What you will do: From the data below, retype exactly the lines starting with the one that contains "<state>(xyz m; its" and ending with the one that contains "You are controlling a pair", both included.

Input:

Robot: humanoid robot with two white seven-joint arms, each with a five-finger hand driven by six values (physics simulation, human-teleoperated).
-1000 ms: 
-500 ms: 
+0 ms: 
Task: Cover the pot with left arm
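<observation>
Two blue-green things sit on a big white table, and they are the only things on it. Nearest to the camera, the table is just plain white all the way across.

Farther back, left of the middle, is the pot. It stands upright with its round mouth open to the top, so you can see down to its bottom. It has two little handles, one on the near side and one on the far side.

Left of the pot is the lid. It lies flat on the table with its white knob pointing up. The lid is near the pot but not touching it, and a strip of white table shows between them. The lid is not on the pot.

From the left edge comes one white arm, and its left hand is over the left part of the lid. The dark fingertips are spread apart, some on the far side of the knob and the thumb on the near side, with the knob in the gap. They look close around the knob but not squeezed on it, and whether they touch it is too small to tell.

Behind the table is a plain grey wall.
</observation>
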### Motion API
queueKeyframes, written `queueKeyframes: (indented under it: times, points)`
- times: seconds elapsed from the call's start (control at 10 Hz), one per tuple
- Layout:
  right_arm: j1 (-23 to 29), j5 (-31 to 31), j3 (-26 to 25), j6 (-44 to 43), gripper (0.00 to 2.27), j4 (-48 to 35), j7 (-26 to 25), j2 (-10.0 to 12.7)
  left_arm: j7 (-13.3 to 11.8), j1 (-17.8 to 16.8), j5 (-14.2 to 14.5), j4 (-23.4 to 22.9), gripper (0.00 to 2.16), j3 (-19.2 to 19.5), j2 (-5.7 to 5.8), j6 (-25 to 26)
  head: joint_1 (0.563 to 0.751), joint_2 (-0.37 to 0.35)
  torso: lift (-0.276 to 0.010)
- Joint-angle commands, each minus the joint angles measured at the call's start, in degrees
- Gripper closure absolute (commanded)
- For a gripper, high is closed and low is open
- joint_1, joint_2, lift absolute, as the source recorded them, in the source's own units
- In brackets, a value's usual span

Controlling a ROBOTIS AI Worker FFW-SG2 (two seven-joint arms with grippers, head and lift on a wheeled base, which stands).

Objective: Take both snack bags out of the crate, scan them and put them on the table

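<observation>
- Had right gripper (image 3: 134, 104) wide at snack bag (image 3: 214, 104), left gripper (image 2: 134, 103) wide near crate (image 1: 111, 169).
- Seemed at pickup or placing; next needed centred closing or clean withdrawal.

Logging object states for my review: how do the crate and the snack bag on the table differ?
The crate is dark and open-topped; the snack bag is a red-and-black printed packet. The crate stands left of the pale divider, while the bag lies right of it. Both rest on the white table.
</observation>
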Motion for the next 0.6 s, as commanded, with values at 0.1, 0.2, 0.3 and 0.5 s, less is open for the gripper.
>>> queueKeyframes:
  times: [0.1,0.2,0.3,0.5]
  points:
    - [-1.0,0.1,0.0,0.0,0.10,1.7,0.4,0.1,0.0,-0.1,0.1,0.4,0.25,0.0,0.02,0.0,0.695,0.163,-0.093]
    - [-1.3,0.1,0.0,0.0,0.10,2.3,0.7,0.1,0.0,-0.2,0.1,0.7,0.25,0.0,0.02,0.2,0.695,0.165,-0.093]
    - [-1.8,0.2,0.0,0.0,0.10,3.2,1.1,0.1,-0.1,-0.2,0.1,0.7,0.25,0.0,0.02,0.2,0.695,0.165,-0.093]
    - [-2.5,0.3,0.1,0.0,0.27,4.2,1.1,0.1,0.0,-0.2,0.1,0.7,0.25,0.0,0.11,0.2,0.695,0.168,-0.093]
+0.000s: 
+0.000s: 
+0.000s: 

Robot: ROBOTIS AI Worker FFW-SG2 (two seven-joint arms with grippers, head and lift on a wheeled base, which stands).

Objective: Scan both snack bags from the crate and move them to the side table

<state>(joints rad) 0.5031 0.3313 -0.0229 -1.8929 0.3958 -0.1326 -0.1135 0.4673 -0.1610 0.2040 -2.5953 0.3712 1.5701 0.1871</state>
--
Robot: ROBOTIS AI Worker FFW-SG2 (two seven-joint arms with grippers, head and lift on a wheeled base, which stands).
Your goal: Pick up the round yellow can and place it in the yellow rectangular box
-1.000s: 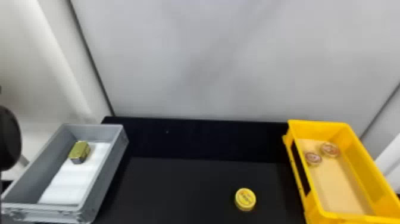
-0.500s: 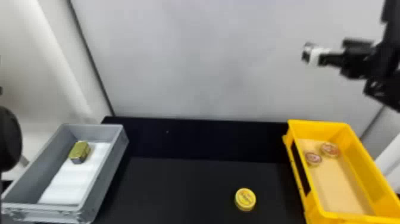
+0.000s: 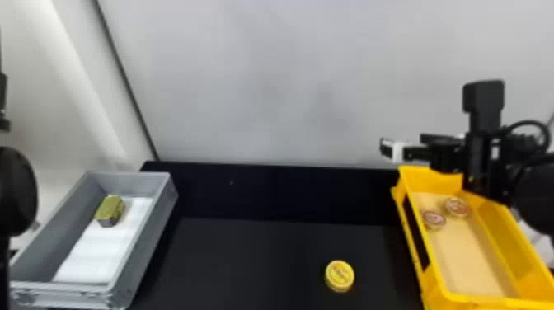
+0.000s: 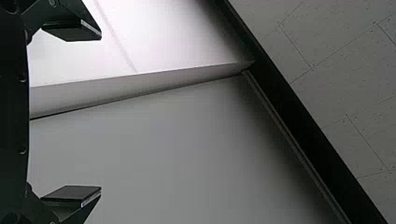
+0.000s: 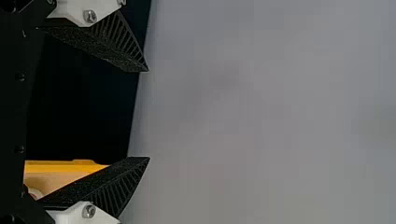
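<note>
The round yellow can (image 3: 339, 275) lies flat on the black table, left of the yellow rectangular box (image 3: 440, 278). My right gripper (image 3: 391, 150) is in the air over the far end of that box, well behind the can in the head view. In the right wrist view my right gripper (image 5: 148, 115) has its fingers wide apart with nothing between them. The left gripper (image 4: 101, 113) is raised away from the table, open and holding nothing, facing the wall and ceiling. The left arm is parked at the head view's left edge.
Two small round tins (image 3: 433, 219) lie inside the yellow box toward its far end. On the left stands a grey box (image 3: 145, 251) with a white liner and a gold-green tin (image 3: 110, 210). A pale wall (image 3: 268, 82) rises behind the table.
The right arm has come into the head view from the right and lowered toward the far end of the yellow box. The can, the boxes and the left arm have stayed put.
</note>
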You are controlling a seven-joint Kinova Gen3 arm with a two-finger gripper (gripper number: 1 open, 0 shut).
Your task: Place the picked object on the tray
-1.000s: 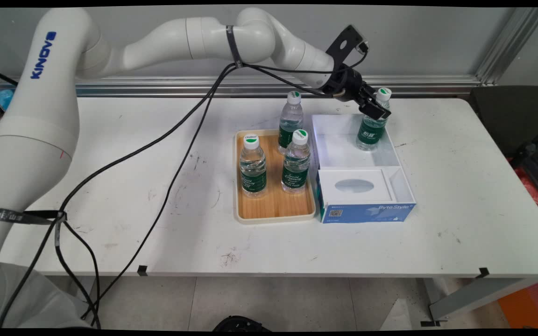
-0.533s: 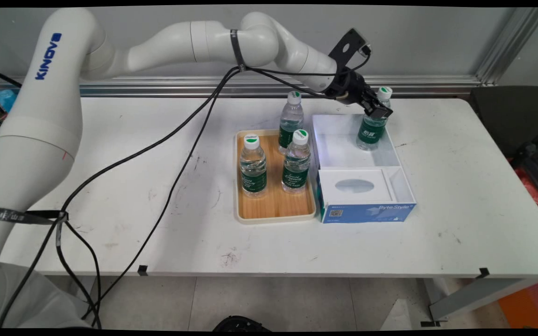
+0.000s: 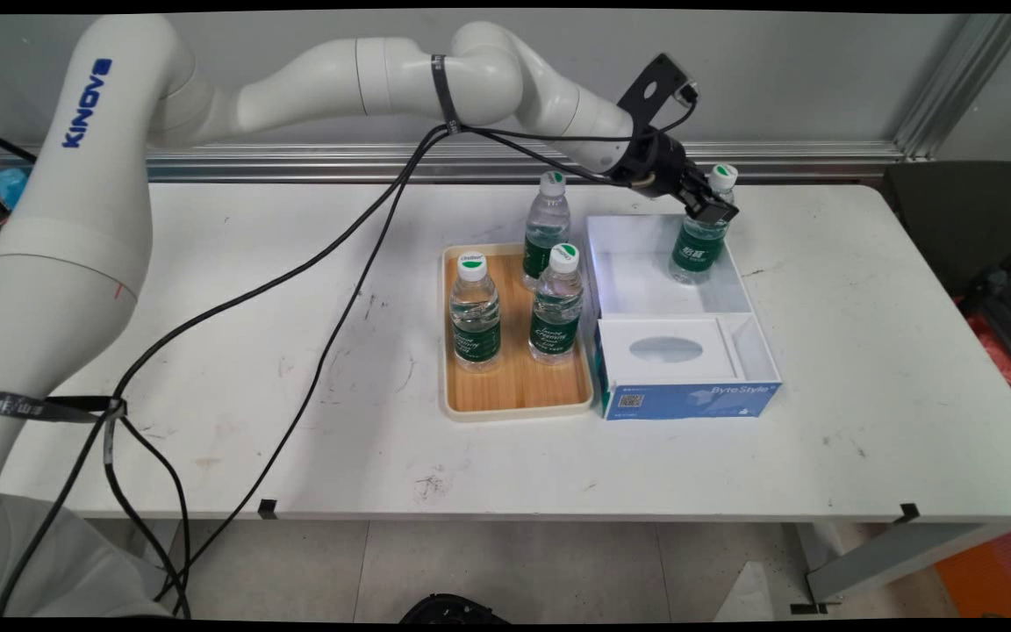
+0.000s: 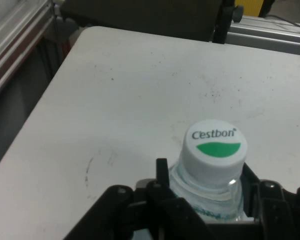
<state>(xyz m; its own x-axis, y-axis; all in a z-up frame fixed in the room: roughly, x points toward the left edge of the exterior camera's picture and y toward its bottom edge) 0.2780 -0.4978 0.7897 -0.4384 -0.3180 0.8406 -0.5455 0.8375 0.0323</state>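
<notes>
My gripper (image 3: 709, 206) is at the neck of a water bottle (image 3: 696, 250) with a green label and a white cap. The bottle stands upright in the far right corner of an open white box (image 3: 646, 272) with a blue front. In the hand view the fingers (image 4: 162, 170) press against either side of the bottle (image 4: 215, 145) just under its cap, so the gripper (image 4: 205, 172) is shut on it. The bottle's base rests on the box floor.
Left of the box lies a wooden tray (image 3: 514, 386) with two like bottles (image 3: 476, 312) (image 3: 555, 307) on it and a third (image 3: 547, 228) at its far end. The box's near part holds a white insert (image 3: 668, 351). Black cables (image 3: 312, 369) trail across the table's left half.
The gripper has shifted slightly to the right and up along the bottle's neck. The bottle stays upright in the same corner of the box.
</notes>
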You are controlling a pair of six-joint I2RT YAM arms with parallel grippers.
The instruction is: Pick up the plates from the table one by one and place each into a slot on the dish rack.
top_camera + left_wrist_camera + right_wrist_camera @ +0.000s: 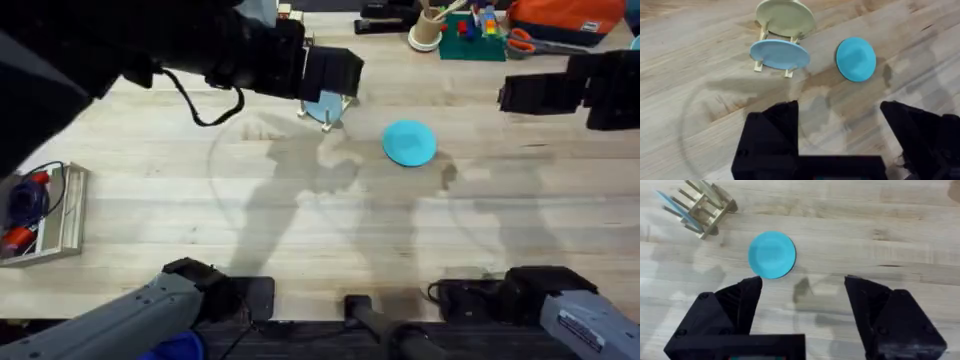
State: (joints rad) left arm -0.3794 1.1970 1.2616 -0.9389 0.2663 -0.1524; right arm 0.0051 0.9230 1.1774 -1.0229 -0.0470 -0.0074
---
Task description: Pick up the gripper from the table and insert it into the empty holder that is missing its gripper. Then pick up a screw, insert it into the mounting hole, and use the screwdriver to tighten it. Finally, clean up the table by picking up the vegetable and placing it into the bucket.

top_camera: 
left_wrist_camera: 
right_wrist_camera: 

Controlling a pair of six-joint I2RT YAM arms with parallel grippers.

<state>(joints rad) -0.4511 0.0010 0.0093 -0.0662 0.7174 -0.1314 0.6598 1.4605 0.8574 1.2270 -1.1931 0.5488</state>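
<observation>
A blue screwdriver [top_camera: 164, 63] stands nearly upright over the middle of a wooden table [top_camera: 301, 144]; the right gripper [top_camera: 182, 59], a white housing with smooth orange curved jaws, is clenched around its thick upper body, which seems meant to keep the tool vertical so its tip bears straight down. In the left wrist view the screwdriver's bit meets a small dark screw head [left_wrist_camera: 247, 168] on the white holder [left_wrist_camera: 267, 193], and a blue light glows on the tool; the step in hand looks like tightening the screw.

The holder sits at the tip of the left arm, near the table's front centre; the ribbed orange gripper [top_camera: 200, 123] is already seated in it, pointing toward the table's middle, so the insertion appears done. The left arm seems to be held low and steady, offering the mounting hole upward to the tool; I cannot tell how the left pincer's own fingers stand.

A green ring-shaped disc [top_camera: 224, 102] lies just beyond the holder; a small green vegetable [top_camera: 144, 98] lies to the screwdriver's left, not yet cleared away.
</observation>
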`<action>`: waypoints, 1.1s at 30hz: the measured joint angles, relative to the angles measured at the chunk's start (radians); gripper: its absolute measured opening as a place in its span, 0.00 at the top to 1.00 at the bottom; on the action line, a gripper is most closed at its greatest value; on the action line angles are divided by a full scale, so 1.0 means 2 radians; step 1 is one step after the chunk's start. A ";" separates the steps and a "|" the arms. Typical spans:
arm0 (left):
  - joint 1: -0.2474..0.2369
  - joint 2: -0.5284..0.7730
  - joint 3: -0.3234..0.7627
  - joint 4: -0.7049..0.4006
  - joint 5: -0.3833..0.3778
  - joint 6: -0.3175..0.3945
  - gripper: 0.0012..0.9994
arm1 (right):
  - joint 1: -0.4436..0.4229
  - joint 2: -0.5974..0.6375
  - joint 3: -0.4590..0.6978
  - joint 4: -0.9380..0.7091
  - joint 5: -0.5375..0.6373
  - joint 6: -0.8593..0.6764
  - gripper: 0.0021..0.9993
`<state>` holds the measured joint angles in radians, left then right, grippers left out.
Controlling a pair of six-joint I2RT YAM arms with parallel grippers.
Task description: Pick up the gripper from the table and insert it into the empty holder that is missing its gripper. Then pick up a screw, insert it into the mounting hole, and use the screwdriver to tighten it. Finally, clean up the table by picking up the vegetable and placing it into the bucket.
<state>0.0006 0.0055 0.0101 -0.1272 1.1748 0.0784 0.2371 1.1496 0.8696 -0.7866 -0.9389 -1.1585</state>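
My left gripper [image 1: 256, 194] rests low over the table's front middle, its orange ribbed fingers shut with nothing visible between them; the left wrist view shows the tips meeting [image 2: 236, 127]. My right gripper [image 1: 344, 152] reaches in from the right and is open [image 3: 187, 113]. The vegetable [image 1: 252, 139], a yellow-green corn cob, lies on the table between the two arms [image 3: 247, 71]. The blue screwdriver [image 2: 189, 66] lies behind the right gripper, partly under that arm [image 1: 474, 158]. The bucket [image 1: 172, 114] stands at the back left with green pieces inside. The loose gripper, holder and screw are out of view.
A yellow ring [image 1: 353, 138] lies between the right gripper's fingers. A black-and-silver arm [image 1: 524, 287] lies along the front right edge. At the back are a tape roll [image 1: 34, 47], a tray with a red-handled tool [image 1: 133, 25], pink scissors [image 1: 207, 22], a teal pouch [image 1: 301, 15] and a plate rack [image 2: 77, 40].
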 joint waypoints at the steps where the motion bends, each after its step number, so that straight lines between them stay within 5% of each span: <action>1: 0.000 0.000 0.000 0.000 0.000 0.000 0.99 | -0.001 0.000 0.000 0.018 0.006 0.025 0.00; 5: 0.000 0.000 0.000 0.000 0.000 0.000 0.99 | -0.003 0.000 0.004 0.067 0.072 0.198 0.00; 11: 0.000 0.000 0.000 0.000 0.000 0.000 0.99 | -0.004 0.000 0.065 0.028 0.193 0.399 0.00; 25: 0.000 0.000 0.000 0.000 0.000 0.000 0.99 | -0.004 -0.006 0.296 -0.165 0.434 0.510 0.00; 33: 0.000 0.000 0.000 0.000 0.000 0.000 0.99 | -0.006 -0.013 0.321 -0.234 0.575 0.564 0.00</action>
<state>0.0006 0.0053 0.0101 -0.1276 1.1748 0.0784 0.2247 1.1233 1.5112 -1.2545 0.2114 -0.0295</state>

Task response:
<state>(xyz m; its own x-axis, y-axis; all in a z-up frame fixed in the room: roughly, x points toward the left edge of the exterior camera's picture and y toward its bottom edge) 0.2780 -0.4978 0.7897 -0.4384 -0.3180 0.8406 -0.5455 0.8375 0.0323</state>
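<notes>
My gripper (image 3: 709, 206) is at the neck of a water bottle (image 3: 696, 250) with a green label and a white cap. The bottle stands upright in the far right corner of an open white box (image 3: 646, 272) with a blue front. In the hand view the fingers (image 4: 162, 170) press against either side of the bottle (image 4: 215, 145) just under its cap, so the gripper (image 4: 205, 172) is shut on it. The bottle's base rests on the box floor.
Left of the box lies a wooden tray (image 3: 514, 386) with two like bottles (image 3: 476, 312) (image 3: 555, 307) on it and a third (image 3: 547, 228) at its far end. The box's near part holds a white insert (image 3: 668, 351). Black cables (image 3: 312, 369) trail across the table's left half.
The gripper has shifted slightly to the right and up along the bottle's neck. The bottle stays upright in the same corner of the box.
</notes>
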You are controlling a pair of six-joint I2RT YAM arms with parallel grippers.

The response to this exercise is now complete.